» **The data**
[Start of Attachment]
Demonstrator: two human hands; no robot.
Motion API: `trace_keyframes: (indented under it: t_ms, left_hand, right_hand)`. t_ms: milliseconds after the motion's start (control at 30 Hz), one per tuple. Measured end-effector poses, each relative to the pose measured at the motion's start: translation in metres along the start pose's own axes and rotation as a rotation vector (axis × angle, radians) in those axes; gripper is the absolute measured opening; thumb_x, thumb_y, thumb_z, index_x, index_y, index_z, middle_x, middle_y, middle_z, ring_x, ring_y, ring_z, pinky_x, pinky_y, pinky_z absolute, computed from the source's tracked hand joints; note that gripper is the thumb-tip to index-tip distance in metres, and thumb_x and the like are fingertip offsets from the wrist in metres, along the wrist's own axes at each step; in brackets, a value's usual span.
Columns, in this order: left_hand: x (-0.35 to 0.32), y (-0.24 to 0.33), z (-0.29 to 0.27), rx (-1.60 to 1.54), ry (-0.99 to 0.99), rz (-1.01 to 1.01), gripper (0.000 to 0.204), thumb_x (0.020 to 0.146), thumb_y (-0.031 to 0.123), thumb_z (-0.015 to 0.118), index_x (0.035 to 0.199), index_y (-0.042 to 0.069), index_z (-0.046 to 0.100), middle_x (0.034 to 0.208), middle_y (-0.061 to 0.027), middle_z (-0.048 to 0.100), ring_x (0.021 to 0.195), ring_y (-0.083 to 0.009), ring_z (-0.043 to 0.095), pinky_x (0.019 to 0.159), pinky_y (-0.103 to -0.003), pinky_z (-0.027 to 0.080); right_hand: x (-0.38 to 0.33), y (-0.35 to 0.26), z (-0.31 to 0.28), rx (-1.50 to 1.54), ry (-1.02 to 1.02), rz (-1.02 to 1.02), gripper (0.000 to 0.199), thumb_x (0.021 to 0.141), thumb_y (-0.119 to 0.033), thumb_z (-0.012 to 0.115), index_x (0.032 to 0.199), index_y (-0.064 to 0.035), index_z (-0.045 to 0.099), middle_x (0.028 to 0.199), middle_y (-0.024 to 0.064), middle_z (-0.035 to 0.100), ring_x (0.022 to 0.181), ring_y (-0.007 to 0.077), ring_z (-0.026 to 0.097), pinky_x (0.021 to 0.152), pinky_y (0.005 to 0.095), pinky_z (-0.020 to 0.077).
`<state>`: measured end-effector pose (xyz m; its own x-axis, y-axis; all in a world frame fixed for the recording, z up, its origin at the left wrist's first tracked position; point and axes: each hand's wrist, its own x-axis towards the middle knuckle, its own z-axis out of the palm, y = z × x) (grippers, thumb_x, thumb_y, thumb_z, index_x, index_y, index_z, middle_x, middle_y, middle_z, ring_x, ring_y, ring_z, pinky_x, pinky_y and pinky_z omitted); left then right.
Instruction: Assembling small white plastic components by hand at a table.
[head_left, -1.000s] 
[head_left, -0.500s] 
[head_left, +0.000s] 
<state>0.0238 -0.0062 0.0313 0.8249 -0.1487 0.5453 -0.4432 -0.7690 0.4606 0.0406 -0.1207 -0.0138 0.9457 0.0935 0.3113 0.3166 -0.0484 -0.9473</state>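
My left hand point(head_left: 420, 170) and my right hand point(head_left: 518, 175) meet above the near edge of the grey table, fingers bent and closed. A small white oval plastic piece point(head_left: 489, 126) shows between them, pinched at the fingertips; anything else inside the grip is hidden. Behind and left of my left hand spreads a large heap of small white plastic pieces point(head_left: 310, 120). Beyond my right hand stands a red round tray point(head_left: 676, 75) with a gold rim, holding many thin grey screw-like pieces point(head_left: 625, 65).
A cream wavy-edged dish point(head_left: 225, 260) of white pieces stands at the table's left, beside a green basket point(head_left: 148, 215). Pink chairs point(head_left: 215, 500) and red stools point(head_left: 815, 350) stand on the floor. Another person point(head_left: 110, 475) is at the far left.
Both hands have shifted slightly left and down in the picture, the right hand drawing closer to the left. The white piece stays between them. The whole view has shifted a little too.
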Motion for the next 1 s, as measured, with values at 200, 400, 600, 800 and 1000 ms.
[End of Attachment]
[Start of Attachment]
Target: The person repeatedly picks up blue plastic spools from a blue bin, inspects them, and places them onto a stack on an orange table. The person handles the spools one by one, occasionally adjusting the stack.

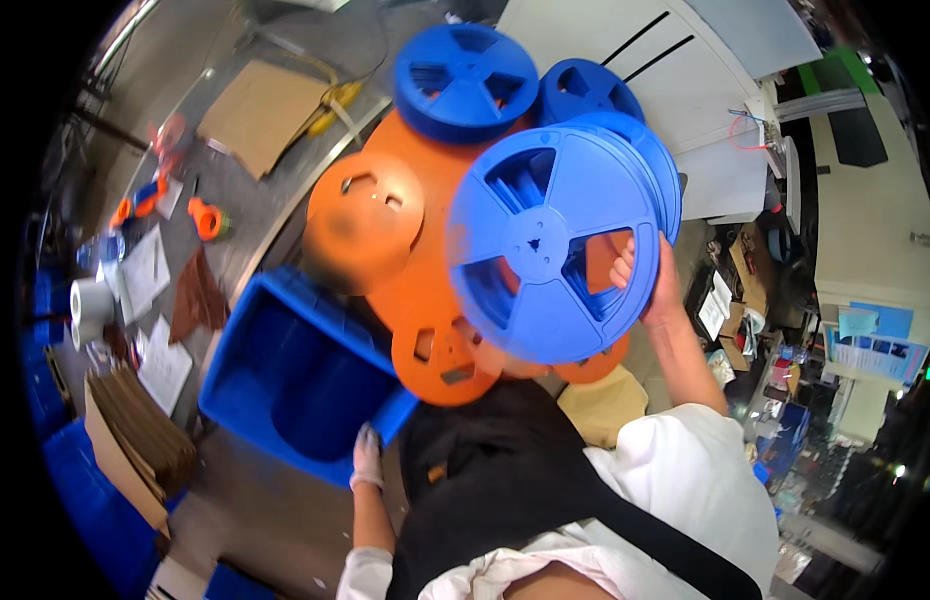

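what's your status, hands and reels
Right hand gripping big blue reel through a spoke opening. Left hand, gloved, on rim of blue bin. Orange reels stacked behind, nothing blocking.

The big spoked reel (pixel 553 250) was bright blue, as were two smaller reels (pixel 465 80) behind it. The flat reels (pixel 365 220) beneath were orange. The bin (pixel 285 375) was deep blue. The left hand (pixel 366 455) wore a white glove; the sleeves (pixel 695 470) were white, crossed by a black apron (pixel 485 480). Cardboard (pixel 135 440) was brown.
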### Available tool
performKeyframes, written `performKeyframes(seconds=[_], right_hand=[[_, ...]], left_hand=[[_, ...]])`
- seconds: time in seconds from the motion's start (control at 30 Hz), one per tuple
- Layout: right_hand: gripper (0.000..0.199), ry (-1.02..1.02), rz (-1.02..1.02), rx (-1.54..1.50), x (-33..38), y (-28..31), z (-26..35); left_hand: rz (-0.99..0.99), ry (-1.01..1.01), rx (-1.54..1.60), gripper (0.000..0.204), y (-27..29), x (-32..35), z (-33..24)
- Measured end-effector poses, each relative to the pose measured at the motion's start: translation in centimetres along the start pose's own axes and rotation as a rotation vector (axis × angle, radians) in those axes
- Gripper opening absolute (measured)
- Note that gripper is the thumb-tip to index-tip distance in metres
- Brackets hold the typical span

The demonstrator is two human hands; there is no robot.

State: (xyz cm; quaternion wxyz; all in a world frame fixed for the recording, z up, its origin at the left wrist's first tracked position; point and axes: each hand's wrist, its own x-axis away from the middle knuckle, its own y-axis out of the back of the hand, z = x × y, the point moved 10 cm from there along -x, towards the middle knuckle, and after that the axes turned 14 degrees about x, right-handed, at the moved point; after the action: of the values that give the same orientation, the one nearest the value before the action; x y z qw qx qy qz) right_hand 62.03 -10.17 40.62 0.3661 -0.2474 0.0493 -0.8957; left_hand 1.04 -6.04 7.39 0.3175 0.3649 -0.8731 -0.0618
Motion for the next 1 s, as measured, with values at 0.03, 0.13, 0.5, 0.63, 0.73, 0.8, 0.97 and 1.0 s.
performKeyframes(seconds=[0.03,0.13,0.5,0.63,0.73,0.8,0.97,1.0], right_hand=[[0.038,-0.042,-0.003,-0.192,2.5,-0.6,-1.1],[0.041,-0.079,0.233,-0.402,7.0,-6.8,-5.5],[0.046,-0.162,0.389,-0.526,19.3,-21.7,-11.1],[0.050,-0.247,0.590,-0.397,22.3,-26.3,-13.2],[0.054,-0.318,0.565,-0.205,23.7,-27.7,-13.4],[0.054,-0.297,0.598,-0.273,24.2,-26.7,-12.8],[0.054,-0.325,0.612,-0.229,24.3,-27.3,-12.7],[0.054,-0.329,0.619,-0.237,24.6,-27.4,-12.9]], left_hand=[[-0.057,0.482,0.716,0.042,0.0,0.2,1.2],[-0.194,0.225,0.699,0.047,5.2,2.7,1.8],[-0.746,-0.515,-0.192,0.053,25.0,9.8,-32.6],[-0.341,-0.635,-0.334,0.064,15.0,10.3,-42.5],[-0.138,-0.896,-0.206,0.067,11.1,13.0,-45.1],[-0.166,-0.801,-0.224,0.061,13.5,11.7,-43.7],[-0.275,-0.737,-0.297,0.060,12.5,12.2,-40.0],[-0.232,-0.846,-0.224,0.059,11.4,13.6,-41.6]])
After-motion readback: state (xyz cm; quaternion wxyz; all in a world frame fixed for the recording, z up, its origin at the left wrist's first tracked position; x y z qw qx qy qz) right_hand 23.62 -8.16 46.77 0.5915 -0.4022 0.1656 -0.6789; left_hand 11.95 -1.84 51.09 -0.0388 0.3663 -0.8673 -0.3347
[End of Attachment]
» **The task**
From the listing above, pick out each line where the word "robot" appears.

» **Task answer**
Demonstrator: two human hands; no robot.
The demonstrator is two human hands; there is no robot.

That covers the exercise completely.